R : Oui. La régulation thermique et l’efficacité de dissipation de la chaleur chez l’enfant diffèrent de celles de l’adulte ; les personnes âgées, quant à elles, présentent souvent une diminution de la sensation de soif, des maladies chroniques ou prennent des médicaments (comme des diurétiques ou des antihypertenseurs). Dans un environnement chaud et humide, ces deux groupes ont d’autant plus besoin d’une hydratation active et à heures fixes, et leur entourage doit être attentif à leur état de conscience. Pour les détails concernant l’hydratation et l’apport en sodium chez les personnes atteintes de maladies chroniques, veuillez impérativement en discuter individuellement avec votre équipe médicale.

Conclusion : faire de l’hydratation une habitude gérable

Revenons à cet élève qui avait eu des crampes au Wuling. Par la suite, il a fait trois choses très simples : se peser avant et après l’entraînement, calculer son taux de transpiration, et remplacer son hydratation en course par des apports à heures fixes et en quantité définie, en y ajoutant une boisson contenant du sodium. L’année suivante, de retour au Wuling, sur le même tronçon et par une chaleur encore plus forte, non seulement il n’a pas eu de crampes, mais il a rapporté : « dans la dernière partie, j’avais encore la force de me mettre en danseuse ». Ce qui a changé, ce n’est pas sa condition physique, mais le fait qu’il pouvait enfin voir et maîtriser son hydratation.

Ce qu’il y a de plus gênant avec la déshydratation, c’est qu’elle survient silencieusement ; quand vous en prenez conscience, elle a souvent déjà affecté vos performances, voire frôlé le danger. Mais la bonne nouvelle, c’est qu’elle peut être presque entièrement prévenue par une planification en amont. Vous n’avez pas besoin d’équipement coûteux : un pèse-personne, un peu de discipline, et une connaissance de base de la gradation des symptômes suffisent à réduire considérablement le risque.

Si vous ne deviez retenir que trois choses de cet article, je souhaiterais que ce soient : premièrement, ne buvez pas seulement quand vous avez soif ; deuxièmement, au-delà d’une heure d’effort ou par temps chaud et humide, compensez le sodium ; troisièmement, pesez-vous avant et après l’effort et tenez la ligne des 2 %. Si vous transformez ces points en habitudes, vous pourrez rouler et courir en toute sécurité même sous l’été taïwanais.

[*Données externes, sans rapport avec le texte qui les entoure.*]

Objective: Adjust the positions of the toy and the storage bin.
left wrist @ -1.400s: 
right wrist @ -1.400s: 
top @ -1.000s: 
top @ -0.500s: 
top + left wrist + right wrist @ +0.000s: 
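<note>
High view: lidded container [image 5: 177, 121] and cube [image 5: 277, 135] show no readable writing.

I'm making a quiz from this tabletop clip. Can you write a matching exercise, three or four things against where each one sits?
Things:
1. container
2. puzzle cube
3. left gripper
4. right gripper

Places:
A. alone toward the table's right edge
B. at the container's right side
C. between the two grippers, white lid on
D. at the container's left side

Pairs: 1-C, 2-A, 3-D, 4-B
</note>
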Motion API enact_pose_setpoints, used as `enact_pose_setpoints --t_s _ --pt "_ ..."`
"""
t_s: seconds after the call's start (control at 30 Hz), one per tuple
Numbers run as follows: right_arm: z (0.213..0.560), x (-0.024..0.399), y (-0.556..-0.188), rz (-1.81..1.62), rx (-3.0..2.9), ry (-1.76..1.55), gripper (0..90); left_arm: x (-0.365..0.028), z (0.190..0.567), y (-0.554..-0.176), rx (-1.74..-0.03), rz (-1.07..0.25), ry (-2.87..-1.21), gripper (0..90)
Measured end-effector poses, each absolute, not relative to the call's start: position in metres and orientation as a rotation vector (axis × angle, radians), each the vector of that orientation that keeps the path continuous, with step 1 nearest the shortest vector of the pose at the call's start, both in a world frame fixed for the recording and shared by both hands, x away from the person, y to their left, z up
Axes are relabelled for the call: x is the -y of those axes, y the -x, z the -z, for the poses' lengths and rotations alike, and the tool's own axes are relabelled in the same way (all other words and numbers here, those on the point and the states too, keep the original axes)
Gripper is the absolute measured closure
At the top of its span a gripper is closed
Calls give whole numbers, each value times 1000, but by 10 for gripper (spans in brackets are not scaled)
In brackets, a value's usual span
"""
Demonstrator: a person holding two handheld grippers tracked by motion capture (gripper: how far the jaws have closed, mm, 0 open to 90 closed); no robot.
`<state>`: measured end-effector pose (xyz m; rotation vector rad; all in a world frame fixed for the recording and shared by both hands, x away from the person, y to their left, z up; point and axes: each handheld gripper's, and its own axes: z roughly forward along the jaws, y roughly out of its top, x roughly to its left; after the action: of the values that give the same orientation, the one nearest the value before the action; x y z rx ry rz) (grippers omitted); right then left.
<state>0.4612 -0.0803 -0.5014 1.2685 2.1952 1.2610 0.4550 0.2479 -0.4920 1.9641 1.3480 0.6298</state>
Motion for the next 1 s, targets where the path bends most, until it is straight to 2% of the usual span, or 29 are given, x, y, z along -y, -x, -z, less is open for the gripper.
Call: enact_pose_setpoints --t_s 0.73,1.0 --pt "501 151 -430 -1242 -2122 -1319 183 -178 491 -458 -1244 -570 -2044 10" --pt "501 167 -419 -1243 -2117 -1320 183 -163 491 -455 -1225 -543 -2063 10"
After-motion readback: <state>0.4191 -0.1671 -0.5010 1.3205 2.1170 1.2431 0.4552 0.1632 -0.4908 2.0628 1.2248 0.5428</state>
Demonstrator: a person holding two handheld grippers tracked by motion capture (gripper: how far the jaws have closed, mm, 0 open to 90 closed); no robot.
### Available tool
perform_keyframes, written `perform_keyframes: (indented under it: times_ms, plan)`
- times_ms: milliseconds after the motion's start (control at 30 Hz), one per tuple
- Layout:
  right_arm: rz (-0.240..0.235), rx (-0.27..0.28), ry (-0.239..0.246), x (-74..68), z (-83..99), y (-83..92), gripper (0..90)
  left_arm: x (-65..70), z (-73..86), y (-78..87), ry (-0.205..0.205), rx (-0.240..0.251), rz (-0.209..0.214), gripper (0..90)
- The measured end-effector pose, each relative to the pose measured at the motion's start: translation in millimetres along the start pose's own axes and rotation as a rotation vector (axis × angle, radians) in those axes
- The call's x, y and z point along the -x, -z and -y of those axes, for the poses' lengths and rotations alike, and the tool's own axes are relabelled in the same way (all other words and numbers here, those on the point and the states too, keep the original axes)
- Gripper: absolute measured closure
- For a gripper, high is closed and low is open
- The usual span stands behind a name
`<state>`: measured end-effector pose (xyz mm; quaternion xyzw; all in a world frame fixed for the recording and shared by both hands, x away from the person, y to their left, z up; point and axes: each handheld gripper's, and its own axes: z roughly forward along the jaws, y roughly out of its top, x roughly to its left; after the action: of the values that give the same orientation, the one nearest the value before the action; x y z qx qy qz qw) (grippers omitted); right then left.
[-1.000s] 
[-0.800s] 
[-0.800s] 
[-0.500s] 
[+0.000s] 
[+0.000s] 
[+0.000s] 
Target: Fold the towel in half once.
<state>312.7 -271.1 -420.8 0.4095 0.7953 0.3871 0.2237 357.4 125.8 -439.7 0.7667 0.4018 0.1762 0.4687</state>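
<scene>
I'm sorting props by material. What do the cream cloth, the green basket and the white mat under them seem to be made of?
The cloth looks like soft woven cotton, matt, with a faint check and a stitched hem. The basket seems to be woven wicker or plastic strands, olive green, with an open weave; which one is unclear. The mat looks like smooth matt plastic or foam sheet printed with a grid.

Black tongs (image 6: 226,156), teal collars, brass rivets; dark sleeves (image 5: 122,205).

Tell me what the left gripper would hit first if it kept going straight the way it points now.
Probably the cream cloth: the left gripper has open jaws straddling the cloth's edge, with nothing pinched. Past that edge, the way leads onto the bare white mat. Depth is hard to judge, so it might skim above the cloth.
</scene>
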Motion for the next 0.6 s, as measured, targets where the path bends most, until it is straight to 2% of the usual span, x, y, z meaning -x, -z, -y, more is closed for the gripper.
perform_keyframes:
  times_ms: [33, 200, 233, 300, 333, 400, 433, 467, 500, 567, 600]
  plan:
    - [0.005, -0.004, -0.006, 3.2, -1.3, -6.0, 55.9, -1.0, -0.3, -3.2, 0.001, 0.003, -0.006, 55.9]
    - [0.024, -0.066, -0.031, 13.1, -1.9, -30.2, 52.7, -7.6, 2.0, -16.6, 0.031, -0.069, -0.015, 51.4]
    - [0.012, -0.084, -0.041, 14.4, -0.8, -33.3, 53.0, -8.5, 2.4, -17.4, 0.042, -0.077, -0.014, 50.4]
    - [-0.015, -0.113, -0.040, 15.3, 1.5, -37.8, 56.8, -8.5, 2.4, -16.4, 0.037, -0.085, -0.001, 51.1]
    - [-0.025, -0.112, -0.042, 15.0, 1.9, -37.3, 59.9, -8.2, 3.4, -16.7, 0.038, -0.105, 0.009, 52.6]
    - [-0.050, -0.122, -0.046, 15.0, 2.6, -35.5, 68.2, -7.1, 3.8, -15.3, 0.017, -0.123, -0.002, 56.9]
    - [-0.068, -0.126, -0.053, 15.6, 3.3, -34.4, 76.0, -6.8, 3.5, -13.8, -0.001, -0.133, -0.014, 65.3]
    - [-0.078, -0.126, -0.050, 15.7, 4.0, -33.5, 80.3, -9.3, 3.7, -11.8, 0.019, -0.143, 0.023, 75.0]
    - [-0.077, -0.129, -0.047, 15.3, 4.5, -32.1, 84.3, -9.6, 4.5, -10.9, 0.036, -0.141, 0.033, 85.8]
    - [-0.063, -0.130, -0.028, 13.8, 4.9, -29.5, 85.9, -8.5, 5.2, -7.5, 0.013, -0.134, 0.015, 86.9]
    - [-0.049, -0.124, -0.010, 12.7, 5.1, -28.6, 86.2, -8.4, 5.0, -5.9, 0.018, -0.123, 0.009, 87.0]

Cet article a un contenu éducatif et ne remplace pas un diagnostic ou un avis thérapeutique individuel d’un médecin, d’un kinésithérapeute ou d’un nutritionniste. Si vous souffrez de maladies chroniques telles qu’une maladie rénale, cardiaque, de l’hypertension ou du diabète, ou si vous prenez des médicaments affectant l’équilibre hydrique et électrolytique, veuillez impérativement discuter de votre stratégie d’hydratation et d’apport en sodium avec votre équipe médicale, et ne procédez à aucun ajustement important par vous-même.